You can use tokenization. Meaning you create a seperate database with randomly generated IDs mapping to 3 numbers and 3 letters. You then insert the token instead of the real identity.

Another option, if you don't need to map the data back, you can use, for instance, a HMAC (hashing algorithm) with an long random generated secret. Without the secret you can't bruteforce the original IDs, even when they even only consist of 1 single character.

Using a HMAC is actually the correct way of using a "secret salt" (a salt is actually never considered secret in cryptohraphy).

  • HMAC (or any other secret-based hashing scheme) has the same issue as using a salt, if the secret gets compromised BOOM goes the dynamite. I think the OP is assuming that happens.
    – sazr
    Jun 25, 2014 at 14:59
  • 5
    The point is that you do not supply the secret along with the anonymized report. Using a secret and throwing it away is the same as using a salt and throwing it away, except that a HMAC is the correct way of doing so. If you are supplying the secret, why bother using it at all? I mean any algorithm will be broken if you supply the key. The only other way then is tokenization. Jun 25, 2014 at 15:16
  • Oh my bad, I assumed the company needed to be able to replicate the operation. If it's a one time thing then HMAC is definitely the way to go!
    – sazr
    Jun 25, 2014 at 16:10
  • What about giving each row a random salt, rather than one table-wide salt?
    – AlexQueue
    Jun 25, 2014 at 21:25
  • 2
    @AlexQueue: if you do that then there's no point hashing. Just use the "random salt" as the ID, i.e. tokenize. Jun 25, 2014 at 21:46

The way to not release the data is to not release the data.

Tokenization wouldn't work very well, because all I have to do to know everywhere and when a driver was is to know anywhere and when a driver was, and then I know that driver's token.

If you don't want me to be able to figure this out, then don't release that data in any form.


If the input is that limited you will always have this problem.

The only solution is for you to add more "stuff" to diversify the input. As you said the salt is an option, but if it's compromised it won't do much good. Same thing goes for using secret keys or passwords.

I'd say that in this specific case, the answer would be to concatenate more information about the cab. For example:

Nonce | Driver Name | Driver's License | License Plate | ...

Basically a richer input to compensate for the easy brute forcing of the license plate. Oh, and obviously, use a cryptographically secure hash function :-)
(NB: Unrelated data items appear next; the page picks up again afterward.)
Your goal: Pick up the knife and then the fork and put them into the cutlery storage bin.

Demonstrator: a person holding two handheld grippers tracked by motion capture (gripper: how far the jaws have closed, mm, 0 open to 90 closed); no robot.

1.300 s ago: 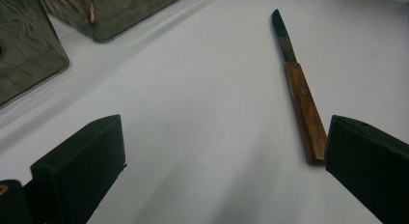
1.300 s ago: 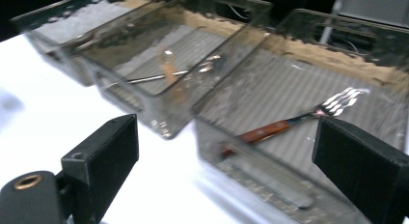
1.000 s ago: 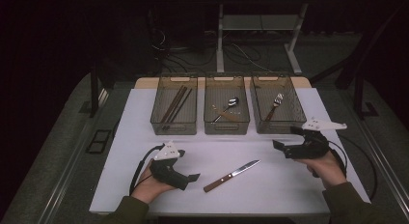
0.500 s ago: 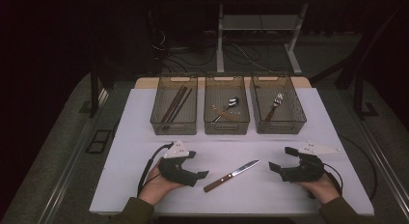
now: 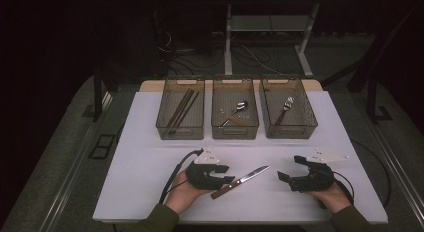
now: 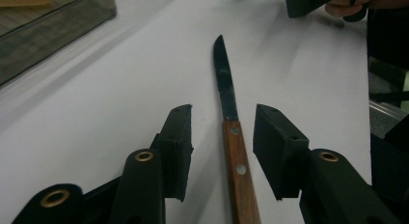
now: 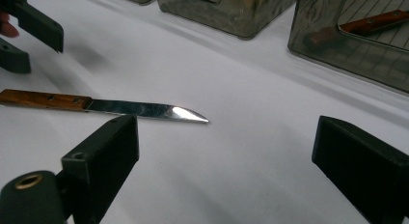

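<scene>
A knife (image 5: 241,181) with a wooden handle and steel blade lies flat on the white tabletop (image 5: 145,162), blade pointing up and right. My left gripper (image 5: 227,176) straddles the handle (image 6: 237,159). Its jaws have just been closing, but a gap remains on each side and the pads (image 6: 177,137) do not touch the wood. My right gripper (image 5: 290,168) rests low at the right, jaws wide open with nothing between them. In the right gripper view the knife (image 7: 111,107) lies ahead and to the left of my right gripper (image 7: 224,137).
Three mesh trays stand in a row at the back. The left tray (image 5: 161,123) holds chopsticks, the middle tray (image 5: 235,134) a spoon, the right tray (image 5: 313,116) a fork. The table's front edge runs just below both hands.
My left gripper slid right until its jaws bracket the knife handle, and the jaws narrowed. My right gripper sank toward the table, then stayed put.
</scene>
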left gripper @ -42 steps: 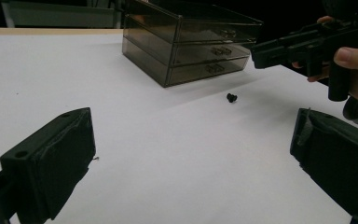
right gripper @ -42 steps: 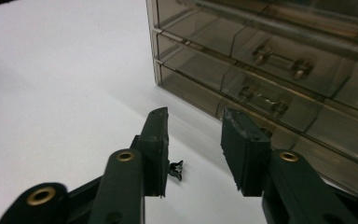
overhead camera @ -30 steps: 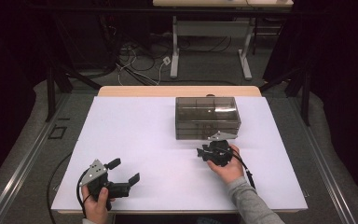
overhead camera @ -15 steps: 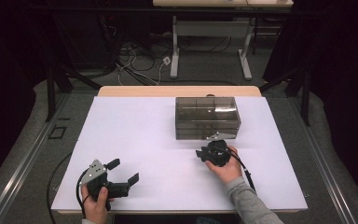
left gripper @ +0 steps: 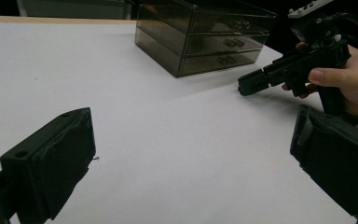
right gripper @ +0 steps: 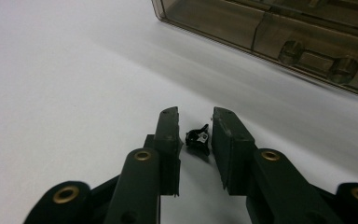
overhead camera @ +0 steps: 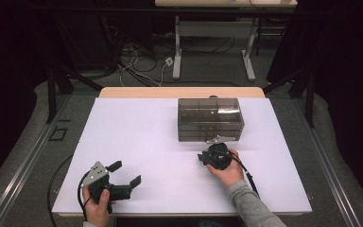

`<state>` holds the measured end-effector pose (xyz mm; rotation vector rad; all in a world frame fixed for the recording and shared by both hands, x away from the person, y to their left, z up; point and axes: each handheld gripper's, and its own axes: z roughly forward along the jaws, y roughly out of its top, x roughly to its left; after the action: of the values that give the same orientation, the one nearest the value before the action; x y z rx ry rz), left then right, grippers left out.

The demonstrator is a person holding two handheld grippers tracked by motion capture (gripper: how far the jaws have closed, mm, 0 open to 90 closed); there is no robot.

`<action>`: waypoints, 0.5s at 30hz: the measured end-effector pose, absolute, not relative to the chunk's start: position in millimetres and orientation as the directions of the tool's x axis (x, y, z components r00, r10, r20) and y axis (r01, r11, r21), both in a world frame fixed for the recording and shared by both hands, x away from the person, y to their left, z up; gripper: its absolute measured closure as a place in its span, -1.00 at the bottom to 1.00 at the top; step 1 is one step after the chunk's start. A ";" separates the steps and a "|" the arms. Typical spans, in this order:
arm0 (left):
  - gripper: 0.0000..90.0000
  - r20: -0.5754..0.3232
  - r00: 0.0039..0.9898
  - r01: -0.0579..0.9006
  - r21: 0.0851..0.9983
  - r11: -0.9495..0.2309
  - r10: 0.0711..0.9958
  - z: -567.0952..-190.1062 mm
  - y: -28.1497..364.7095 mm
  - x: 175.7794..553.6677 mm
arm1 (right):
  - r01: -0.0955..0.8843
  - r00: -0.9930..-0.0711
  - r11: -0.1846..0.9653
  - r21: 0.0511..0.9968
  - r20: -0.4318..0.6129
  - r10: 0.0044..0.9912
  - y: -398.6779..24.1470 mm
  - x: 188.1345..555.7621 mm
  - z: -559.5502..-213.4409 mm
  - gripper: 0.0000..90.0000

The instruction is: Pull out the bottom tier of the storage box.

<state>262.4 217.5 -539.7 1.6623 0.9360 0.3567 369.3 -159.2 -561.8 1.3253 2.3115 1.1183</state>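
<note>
Black small clip [right gripper: 198, 138] on white table [overhead camera: 146, 137], lying between narrowly parted jaws of right gripper [right gripper: 195, 126], untouched; smoky plastic drawer unit [overhead camera: 210, 119] just beyond; left gripper [overhead camera: 125, 174] at near-left edge, jaws wide apart, empty

Floor: grey carpet [overhead camera: 38, 113], tangled cables [overhead camera: 137, 71] on it.
Furniture: white-legged desk [overhead camera: 212, 47] behind the white-topped table [overhead camera: 137, 137].
Surroundings: dark curtains [overhead camera: 345, 85] on both sides.

Along the far edge of my white table [overhead camera: 137, 137] runs a bare wooden strip [overhead camera: 179, 92]. Beyond it, loose cables [overhead camera: 137, 66] lie on the floor beside a white desk frame [overhead camera: 177, 56]. Black curtains [overhead camera: 340, 71] hang at the right.
</note>
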 end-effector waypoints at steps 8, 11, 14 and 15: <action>-0.99 -0.231 0.640 0.391 0.919 -0.051 0.733 -540.1 217.5 262.8 | 0.629 -0.554 0.289 0.722 0.156 0.818 -158.5 368.8 -562.1 0.74; -0.99 -0.238 0.637 0.395 0.918 -0.046 0.733 -540.5 217.2 262.8 | 0.628 -0.555 0.289 0.723 0.155 0.818 -158.5 368.9 -562.2 0.75; -0.99 -0.238 0.637 0.395 0.917 -0.045 0.733 -540.5 217.1 262.8 | 0.626 -0.557 0.290 0.724 0.154 0.816 -158.3 368.9 -562.4 0.76; -0.99 -0.238 0.638 0.395 0.918 -0.046 0.732 -540.6 217.1 262.8 | 0.626 -0.557 0.289 0.724 0.157 0.815 -158.2 368.7 -562.3 0.76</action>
<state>262.8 217.1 -540.6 1.6648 0.9372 0.3518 368.7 -158.2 -562.3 1.3259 2.3150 1.1273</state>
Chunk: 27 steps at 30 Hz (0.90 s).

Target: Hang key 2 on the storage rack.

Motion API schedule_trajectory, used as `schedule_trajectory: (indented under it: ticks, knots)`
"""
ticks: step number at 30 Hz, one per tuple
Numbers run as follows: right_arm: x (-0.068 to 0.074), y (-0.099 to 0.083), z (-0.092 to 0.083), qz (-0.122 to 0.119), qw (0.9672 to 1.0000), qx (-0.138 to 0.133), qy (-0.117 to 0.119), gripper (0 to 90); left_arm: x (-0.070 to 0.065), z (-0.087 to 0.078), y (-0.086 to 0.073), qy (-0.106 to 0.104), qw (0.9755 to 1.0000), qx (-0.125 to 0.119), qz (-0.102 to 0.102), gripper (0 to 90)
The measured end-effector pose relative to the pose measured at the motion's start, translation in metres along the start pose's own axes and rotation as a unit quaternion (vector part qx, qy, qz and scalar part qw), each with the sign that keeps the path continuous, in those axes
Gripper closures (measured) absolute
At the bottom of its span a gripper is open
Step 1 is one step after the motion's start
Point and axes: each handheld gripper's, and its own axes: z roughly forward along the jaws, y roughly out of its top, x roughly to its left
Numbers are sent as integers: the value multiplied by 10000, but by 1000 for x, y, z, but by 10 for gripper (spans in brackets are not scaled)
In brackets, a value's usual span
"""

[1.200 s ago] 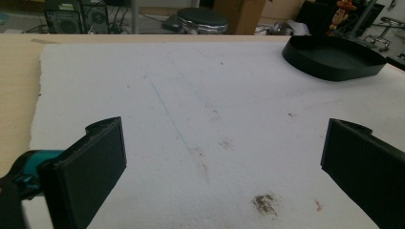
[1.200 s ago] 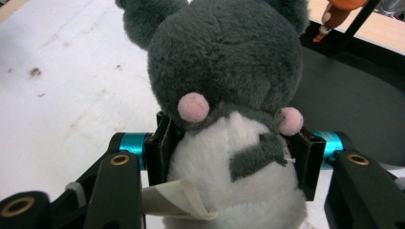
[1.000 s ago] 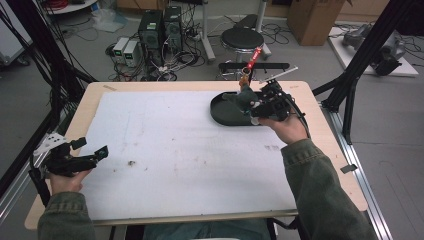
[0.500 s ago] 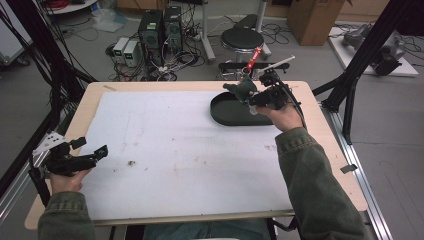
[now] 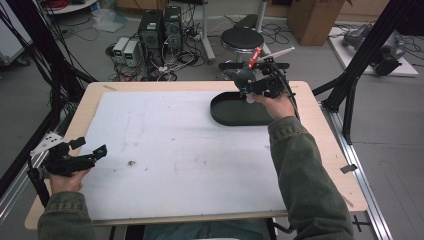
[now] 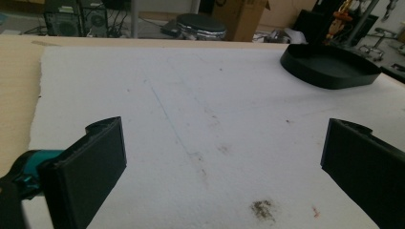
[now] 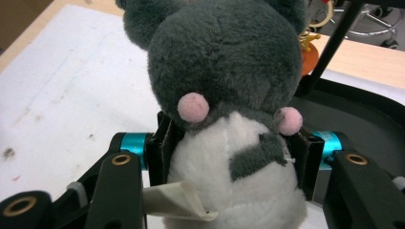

If you want to anonymize it, you don't provide a key at all. No nonced hash of private data, no surrogate token, nothing.

You just say 'A Driver', 'Another Driver', 'Another Driver', etc.

If any particular driver needs to be referenced back to it's personal data, then you'd want that surrogate token (A guid/uuid for each driver in the database). But if the only objective is to present to the public some stats about anonymous drivers, no key is necessary, just list non-sensitive data.

  • 3
    This is the same as Lucas's tokenization?
    – schroeder
    Jun 25, 2014 at 16:31
  • The guid/uuid to refer back to the driver, yes. Jun 25, 2014 at 17:08
  • 1
    Anonymisation only really works for public stats when there are plentiful numbers (1k-1m+) for each publicly identifiable attribute. Once the source data points per attribute gets sparse, the anonymity is too easy to unmask. The ease of unmasking is exponentially related to the number of attributes being considered together. For example, census data can identify society-wide differentiators, but being able to drill down the same data to a street means individuals could be identified.